Medical and Insurance Candidacy
The Lap Band System is generally considered a less expensive and less invasive form of weight loss surgery; however, it is also noted that weight loss with gastric banding is generally not as pronounced as with the Roux-en Y Gastric Bypass nor the Vertical Sleeve Gastrectomy. The medical candidacy requirements for a Lap Band System are the same as those for any other bariatric procedure, although your specific insurance requirements may be easier to qualify for.

After Surgery
Once the surgery is complete, a patient will likely require a liquid diet for few a few weeks, slowly introducing soft foods, then solids. Post-surgical behavioral modifications are required in order to achieve optimum, long-term results from the lap band. For instance, regular exercise and a modification to your pre-surgical diet are highly recommended. Weight loss may be inadequate, or weight regain may occur if a patient returns to their previous dietary habits. An advantage of the Lap Band is that there are fewer restrictions to the types of foods you can eat, but since the quantity of food you should consume decreases, you must make the best use of the calories you ingest. Eat a well-balanced diet and consume foods that are nutrient-rich. Refer to the Nutritional Guidance page of this website for information.
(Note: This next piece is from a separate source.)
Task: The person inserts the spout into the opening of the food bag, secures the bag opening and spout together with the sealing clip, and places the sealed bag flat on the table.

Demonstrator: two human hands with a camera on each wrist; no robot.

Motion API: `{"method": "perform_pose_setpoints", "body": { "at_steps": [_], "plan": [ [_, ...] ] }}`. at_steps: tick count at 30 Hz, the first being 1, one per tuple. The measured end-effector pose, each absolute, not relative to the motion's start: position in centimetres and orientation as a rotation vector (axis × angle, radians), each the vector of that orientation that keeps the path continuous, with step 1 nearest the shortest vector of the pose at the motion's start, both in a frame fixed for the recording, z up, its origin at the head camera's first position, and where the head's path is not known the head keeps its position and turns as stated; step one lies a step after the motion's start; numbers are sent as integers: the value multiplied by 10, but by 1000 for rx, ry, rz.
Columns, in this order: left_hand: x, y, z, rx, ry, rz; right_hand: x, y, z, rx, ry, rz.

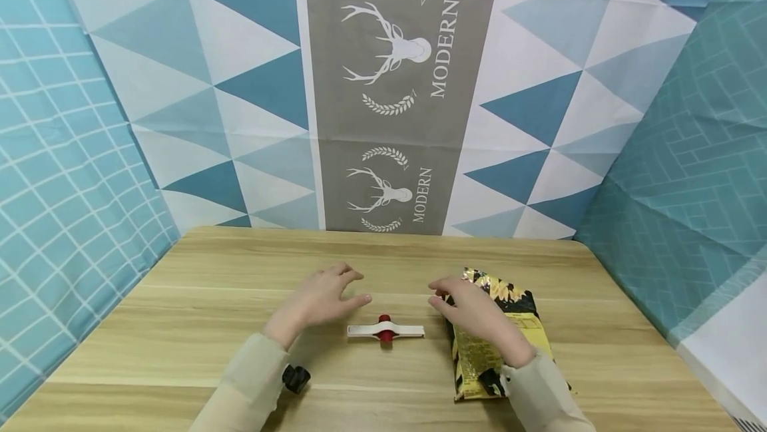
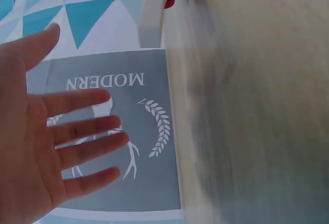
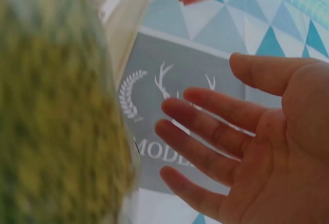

Frequent office visits to Dr. Nowzaradan are crucial after surgery, especially during the first 18 months. These are typically routine visits monitoring your weight loss, so that band adjustments, if any, can be made. As is the case with all surgeries, some complications can result. These can be detected early and resolved with minimal inconvenience with frequent follow-up office visits.

Post-surgical Complications
Some potential post-surgical complications, such as infection and bleeding, would be present in any type of surgical procedure, but there are some potential complications that are specific to the gastric band. Band slippage, for instance, can cause heartburn, nausea or vomiting. This can usually be easily repaired with a laparoscopic follow-up procedure. Rarely, the band will erode within the body into the inside of the stomach. The band can also spontaneously deflates due to leakage originating from the band itself, the connective tubing, or the reservoir. If a patient does not alter his or her dietary habits and continues to eat similar quantities as before surgery, the stomach pouch can enlarge, causing a cessation to the hunger curbing effects of the band.